Prompt
From the records, pick out and copy each line containing "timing".

Listed entries
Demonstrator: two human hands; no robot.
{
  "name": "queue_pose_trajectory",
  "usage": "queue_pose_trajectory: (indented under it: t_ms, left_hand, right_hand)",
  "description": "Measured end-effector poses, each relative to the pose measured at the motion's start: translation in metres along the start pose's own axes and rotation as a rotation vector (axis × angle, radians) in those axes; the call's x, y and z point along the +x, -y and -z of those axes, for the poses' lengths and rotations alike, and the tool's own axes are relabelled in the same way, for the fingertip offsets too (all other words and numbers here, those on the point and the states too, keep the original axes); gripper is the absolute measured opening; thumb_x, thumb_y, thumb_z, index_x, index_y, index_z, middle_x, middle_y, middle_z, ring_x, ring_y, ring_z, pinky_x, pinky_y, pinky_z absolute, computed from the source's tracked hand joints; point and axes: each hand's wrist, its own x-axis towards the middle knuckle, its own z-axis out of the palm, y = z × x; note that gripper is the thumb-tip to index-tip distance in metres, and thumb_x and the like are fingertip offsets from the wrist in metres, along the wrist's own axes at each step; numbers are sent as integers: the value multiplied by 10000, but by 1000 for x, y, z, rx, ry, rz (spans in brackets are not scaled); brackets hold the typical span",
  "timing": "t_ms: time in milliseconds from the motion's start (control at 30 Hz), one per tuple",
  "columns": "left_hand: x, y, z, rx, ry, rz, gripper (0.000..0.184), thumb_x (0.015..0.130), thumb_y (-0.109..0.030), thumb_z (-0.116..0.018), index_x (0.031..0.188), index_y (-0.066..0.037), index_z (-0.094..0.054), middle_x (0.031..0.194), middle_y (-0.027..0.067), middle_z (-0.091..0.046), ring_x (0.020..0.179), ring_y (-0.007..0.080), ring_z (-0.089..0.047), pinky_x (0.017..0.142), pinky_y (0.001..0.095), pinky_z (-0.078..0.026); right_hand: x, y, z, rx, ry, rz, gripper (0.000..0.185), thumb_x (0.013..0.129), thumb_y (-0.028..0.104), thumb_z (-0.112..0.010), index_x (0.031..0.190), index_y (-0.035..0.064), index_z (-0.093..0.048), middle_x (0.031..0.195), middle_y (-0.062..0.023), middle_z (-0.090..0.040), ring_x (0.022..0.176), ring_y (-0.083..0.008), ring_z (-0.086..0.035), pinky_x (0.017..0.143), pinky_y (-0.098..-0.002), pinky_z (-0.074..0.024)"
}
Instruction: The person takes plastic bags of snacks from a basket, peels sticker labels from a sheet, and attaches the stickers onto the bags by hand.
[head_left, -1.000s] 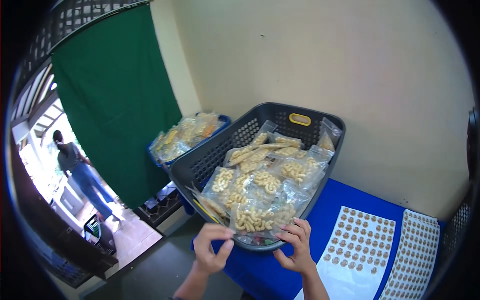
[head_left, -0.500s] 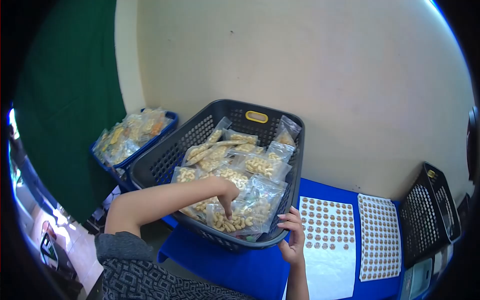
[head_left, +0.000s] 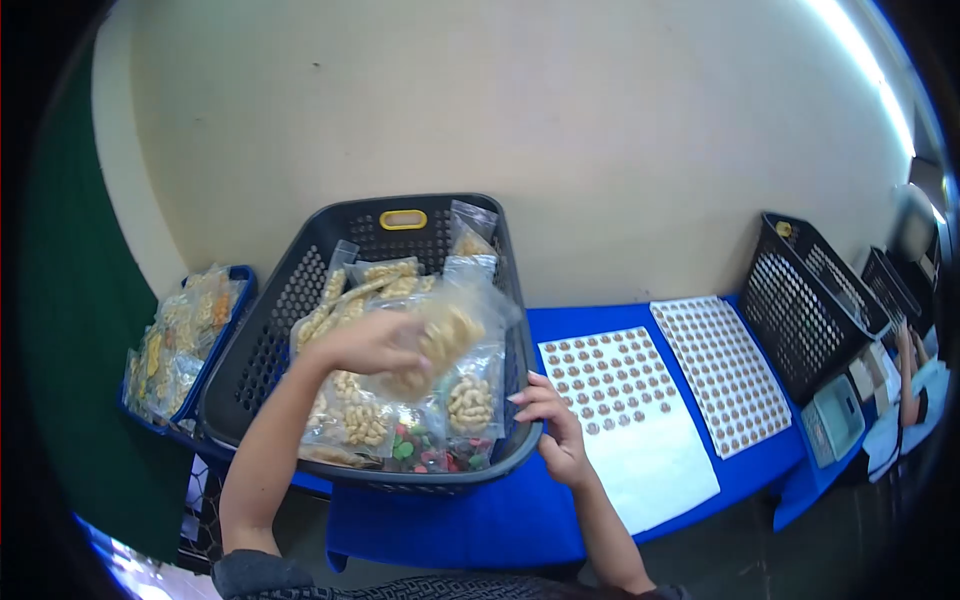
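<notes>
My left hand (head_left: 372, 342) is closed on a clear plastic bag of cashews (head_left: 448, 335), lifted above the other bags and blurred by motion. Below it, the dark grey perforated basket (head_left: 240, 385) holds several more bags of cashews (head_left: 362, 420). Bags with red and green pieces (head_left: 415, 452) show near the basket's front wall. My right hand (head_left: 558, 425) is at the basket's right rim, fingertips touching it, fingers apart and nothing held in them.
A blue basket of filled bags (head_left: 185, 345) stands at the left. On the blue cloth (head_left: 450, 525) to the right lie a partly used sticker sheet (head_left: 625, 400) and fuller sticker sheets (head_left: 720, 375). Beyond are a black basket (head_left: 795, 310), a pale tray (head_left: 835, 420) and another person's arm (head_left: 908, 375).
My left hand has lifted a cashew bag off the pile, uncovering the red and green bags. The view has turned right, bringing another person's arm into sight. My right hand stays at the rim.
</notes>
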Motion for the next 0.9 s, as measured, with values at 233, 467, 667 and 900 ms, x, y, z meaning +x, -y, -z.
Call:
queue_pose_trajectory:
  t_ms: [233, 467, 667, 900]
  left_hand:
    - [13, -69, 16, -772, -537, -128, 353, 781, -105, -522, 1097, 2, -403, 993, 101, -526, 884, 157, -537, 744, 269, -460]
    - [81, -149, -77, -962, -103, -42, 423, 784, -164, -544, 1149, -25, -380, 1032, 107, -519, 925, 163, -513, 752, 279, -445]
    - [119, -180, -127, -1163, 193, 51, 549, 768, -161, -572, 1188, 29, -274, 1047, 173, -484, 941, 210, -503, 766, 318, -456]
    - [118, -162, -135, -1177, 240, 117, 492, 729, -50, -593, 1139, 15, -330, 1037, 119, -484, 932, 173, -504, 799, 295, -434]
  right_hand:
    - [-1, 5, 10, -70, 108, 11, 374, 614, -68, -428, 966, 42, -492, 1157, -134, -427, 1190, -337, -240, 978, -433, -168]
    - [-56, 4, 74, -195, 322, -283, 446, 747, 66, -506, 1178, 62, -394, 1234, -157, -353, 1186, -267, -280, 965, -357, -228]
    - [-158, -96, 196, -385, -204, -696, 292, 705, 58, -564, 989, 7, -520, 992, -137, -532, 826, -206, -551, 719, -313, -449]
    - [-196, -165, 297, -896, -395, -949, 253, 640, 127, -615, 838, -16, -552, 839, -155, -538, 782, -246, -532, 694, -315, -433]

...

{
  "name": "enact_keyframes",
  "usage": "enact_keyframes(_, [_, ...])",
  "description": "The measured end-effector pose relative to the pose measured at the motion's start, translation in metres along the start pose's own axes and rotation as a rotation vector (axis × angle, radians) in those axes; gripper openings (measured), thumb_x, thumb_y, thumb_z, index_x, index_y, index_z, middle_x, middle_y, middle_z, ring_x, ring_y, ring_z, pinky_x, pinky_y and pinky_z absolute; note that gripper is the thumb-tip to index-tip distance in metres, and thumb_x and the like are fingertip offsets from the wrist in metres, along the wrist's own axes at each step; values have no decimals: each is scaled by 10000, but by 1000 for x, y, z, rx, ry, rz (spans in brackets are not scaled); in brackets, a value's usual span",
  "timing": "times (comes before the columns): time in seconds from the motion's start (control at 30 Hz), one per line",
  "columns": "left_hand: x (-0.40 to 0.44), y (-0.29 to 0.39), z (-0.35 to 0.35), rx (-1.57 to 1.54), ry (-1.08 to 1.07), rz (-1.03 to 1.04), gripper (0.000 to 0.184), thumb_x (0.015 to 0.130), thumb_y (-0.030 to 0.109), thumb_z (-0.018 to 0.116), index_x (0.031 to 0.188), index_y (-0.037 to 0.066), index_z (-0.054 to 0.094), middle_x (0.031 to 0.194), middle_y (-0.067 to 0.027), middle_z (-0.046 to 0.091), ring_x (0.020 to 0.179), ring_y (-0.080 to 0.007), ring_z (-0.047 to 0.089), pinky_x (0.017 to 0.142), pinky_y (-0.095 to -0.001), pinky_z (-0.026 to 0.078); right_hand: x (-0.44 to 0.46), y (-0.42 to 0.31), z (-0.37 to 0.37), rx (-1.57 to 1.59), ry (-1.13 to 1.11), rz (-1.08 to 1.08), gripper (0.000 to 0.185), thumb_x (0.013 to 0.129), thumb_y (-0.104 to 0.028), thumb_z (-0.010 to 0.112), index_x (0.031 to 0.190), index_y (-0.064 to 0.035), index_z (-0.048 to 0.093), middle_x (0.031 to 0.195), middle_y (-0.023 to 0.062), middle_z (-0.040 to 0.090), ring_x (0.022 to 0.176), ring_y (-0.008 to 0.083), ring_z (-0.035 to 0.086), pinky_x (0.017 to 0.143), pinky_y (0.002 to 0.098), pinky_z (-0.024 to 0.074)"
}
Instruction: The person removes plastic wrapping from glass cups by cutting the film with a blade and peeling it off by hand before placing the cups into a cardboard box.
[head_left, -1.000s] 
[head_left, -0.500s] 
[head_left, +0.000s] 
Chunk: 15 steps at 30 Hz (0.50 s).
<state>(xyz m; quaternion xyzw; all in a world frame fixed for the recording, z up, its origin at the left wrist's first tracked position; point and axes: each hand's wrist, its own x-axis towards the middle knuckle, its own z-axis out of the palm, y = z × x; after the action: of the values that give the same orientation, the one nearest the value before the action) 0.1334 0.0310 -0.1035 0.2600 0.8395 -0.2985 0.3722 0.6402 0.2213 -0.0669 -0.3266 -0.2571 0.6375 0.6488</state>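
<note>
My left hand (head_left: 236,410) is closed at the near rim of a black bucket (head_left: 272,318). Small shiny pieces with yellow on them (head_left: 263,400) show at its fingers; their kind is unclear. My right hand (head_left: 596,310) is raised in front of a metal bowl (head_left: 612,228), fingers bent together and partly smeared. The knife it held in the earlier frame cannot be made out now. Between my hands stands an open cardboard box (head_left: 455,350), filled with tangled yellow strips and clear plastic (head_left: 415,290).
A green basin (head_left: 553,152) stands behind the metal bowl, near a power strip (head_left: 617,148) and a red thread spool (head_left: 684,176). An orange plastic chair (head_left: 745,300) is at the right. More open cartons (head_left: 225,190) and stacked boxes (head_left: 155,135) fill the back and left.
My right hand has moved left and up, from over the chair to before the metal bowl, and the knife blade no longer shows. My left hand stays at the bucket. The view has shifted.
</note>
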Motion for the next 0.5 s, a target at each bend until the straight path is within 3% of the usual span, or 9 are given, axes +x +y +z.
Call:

Output of the task
  "timing": "t_ms: time in milliseconds from the motion's start (control at 30 Hz), one per tuple",
  "timing": "times (comes before the columns): time in seconds from the motion's start (control at 30 Hz), one per line",

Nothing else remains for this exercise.